The differences between the three calibrators is nearly imperceptible...


In [23]:
sc.show_calibration_curve()
sc1.show_calibration_curve()
sc2.show_calibration_curve()



In [24]:
(log_loss(yvec_test, sc.calibrate(xvec_test)), 
 log_loss(yvec_test, sc1.calibrate(xvec_test)), 
 log_loss(yvec_test, sc2.calibrate(xvec_test)))


Out[24]:
(0.5031396933529355, 0.5030895665597304, 0.5031236086063988)

Section 3: The logodds_eps parameter

In the next couple of sections, we will imagine that we have only a small set of points from which to learn our calibration. This situation may require us to do some manual tinkering to achieve the best results, though the default should still give a reasonable calibration.


In [25]:
np.random.seed(0)
npts = 100
xvec = np.random.uniform(size =npts)
probvec = f1(xvec)
yvec = np.random.binomial(n=1, p=probvec)

In [ ]:


In [26]:
# Here we plot a reliablity diagram with custom bins (10 equally spaced).
# Since we have only 100 data points it is hard to see much of a pattern
# except that most points seem above the line.

plt.figure(figsize=(10,4))
mli.plot_reliability_diagram(yvec,xvec, bins=np.linspace(0,1,11), show_histogram=True);



In [27]:
# Try SplineCalib with the default settings
sc4 = mli.SplineCalib()
sc4.fit(xvec, yvec)

In [28]:
# Here is the resulting calibration curve
sc4.show_calibration_curve()



In [29]:
# The curve does not go to [0,0], let's investigate...
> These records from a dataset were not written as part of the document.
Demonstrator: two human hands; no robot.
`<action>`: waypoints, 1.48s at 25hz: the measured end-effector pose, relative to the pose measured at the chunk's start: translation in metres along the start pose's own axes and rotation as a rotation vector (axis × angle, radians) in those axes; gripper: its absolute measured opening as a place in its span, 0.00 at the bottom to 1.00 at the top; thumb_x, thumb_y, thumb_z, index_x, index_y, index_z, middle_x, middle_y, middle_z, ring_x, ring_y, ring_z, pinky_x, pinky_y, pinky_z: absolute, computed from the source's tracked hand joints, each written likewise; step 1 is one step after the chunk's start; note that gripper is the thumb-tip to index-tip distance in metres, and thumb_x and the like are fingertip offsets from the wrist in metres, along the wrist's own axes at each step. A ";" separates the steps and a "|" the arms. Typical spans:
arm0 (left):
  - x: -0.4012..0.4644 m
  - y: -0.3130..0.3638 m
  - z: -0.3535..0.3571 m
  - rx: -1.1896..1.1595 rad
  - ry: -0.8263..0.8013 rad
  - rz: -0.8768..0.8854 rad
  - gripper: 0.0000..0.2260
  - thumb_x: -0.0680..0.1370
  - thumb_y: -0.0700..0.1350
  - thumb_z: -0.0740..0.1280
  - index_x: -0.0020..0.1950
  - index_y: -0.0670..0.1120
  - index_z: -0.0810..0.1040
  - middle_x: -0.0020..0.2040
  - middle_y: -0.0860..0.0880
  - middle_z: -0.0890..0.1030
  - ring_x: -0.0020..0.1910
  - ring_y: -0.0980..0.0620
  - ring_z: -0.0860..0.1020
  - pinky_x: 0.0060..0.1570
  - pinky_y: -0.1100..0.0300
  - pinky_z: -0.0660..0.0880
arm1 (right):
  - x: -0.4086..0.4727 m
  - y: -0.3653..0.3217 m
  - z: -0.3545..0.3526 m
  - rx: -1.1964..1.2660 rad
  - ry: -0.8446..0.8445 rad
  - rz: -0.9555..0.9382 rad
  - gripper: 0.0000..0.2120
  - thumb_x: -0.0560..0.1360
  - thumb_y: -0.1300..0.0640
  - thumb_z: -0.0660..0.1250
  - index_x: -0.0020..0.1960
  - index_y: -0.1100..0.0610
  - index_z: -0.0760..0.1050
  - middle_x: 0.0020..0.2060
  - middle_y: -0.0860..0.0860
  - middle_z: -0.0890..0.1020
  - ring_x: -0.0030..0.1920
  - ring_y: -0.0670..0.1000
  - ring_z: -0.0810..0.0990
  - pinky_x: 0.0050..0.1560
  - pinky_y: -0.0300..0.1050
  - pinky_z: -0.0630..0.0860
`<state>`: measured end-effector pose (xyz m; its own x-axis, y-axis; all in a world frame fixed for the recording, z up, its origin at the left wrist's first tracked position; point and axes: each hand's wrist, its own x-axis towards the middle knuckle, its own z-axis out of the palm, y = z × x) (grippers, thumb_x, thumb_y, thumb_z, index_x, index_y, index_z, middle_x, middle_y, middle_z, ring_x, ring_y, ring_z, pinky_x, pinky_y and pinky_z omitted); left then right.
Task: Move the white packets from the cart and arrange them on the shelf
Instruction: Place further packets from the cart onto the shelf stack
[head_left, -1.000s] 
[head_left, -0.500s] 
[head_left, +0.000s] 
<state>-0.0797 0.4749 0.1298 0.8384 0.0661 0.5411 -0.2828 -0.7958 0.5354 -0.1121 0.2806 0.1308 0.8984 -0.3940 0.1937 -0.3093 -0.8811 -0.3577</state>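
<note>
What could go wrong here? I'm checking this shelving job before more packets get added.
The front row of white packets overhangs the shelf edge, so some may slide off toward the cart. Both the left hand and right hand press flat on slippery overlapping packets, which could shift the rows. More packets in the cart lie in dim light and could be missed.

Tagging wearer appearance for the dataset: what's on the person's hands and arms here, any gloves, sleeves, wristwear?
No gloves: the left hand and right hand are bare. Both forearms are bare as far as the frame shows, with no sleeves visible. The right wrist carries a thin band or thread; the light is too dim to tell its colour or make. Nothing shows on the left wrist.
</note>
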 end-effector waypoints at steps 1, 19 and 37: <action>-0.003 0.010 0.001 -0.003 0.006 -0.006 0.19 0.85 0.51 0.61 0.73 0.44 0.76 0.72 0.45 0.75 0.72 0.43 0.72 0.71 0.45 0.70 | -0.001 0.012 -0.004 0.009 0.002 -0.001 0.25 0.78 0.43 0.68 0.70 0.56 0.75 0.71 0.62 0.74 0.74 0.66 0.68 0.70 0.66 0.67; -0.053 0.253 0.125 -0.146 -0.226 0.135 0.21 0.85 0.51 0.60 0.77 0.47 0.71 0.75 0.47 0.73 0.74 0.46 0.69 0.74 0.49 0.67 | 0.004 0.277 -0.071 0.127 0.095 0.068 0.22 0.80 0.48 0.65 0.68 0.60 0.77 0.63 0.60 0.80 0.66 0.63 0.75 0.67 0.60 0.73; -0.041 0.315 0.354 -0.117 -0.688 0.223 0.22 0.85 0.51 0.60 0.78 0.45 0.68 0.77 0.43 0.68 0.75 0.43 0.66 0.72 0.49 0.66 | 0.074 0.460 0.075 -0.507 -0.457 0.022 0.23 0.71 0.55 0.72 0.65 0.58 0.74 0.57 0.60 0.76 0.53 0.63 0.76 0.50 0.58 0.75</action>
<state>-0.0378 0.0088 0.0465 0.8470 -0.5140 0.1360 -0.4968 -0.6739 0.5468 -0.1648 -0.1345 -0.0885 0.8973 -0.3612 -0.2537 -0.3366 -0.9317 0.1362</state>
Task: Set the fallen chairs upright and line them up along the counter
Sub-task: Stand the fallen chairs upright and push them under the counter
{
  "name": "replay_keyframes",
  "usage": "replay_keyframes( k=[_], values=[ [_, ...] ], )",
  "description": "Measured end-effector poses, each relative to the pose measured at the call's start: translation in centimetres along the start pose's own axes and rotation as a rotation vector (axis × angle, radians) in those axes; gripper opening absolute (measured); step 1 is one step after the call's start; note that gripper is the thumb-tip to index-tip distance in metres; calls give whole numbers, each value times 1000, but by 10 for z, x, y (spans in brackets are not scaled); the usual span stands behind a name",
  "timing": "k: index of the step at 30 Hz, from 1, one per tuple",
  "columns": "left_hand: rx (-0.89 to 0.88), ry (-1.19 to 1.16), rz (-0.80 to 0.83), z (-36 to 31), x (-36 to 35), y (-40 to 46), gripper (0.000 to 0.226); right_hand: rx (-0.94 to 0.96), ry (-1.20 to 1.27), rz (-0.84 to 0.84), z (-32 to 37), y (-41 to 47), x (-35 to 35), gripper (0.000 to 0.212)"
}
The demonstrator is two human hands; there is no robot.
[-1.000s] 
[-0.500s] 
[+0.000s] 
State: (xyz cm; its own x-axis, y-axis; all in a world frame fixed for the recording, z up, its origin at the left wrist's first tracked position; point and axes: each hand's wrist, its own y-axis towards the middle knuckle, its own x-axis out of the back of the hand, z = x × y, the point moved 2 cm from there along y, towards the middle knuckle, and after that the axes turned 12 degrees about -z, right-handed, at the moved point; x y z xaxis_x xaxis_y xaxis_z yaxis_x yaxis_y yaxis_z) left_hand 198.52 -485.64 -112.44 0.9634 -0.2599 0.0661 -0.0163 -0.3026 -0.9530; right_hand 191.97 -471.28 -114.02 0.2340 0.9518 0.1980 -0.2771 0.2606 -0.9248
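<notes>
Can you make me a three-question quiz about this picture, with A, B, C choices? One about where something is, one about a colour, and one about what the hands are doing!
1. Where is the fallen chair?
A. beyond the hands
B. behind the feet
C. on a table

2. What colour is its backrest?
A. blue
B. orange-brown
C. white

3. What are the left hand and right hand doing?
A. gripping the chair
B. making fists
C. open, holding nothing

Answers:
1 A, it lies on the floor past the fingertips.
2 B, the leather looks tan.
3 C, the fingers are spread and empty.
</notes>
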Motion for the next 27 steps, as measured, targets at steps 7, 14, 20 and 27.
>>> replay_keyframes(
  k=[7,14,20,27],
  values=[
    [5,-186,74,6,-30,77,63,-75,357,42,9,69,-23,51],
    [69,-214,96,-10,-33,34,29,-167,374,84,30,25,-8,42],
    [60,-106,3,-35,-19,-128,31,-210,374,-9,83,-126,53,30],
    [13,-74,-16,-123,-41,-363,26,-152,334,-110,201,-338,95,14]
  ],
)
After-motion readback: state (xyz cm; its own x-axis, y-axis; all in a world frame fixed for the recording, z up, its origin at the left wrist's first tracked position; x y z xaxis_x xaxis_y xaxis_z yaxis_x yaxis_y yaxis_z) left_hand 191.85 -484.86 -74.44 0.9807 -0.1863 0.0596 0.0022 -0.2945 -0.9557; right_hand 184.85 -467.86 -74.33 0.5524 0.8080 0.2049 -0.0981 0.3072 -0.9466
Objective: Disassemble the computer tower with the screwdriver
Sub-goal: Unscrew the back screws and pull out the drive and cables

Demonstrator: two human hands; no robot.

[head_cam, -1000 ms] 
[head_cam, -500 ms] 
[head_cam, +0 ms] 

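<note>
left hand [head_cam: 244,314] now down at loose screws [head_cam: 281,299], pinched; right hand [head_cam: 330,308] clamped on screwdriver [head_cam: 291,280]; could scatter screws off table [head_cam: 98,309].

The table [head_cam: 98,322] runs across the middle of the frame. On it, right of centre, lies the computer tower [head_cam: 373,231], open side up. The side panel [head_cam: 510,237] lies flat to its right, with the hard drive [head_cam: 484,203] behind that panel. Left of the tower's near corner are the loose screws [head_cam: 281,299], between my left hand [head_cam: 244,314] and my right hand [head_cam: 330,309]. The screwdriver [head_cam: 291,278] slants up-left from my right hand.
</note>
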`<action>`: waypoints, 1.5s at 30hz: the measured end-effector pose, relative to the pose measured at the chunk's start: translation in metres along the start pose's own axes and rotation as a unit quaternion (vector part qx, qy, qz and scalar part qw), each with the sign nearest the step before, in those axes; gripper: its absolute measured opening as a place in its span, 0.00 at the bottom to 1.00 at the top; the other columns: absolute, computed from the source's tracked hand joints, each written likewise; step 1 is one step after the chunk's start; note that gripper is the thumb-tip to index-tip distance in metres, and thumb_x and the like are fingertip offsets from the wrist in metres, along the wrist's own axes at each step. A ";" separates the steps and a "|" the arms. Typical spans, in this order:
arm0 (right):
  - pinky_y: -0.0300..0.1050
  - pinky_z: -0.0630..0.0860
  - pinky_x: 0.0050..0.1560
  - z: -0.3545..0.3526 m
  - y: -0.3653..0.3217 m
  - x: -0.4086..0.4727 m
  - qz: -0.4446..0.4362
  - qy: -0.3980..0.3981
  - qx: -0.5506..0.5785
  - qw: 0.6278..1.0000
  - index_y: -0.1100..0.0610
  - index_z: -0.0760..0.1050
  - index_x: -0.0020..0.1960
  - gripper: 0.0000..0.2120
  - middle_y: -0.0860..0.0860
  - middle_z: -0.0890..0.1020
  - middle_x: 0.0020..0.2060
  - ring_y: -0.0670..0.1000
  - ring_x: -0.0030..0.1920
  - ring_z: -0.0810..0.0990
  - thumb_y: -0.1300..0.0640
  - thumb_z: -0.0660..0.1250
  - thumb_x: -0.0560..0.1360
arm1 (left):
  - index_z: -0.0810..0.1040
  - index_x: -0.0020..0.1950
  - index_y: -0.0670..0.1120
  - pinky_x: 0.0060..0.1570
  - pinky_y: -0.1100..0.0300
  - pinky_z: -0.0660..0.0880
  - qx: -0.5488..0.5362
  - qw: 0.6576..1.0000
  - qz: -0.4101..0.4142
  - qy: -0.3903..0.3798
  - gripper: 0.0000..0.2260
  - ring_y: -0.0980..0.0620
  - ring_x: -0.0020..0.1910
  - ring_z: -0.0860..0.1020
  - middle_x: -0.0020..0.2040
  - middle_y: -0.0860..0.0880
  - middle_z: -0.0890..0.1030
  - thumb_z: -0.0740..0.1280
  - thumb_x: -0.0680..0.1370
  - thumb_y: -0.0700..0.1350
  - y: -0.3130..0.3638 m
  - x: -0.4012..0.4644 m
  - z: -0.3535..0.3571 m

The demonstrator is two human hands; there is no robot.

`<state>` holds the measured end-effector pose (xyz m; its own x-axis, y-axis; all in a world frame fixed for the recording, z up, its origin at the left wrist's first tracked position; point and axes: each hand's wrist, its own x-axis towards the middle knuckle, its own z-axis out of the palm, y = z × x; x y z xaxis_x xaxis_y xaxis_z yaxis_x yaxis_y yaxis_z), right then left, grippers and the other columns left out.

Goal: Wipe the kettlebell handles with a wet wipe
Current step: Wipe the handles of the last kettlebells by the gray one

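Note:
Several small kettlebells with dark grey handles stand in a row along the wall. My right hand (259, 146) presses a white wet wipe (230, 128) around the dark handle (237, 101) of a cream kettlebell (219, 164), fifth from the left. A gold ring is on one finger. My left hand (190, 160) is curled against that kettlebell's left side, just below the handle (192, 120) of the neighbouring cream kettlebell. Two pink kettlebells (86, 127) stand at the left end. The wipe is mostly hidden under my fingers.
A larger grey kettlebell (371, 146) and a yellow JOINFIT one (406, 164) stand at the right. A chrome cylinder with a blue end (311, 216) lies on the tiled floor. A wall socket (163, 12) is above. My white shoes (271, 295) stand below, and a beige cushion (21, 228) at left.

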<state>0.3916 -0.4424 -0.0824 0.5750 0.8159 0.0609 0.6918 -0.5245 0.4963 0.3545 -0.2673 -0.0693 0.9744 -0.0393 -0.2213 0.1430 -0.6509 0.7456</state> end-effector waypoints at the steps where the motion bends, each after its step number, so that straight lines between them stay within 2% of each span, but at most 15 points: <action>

sc4.calibrate(np.array([0,1e-16,1e-10,1e-9,1e-8,1e-7,1e-6,1e-5,1e-4,1e-3,1e-2]))


Out[29]:
array([0.11966725, 0.11966725, 0.11966725, 0.11966725, 0.11966725,
       0.11966725, 0.11966725, 0.11966725, 0.11966725, 0.11966725,
       0.20690302])

In [30]:
sc4.logodds_eps, np.min(xvec)


Out[30]:
(0.001, 0.004695476192547066)

What's going on here? Well, it's a bit complicated....

By default, SplineCalib transforms the "incoming" probabilities to log-odds scale before doing the spline basis expansion and subsequent logistic regression. This is generally the "right" thing to do, however, it poses a problem, as 0 and 1 map to -infinity and +infinity respectively. So what should we do?

Our solution is to designate a parameter $\epsilon$, and then map everything smaller than $\epsilon$ to $\epsilon$ (and everything larger than ($1-\epsilon$) to ($1-\epsilon$)).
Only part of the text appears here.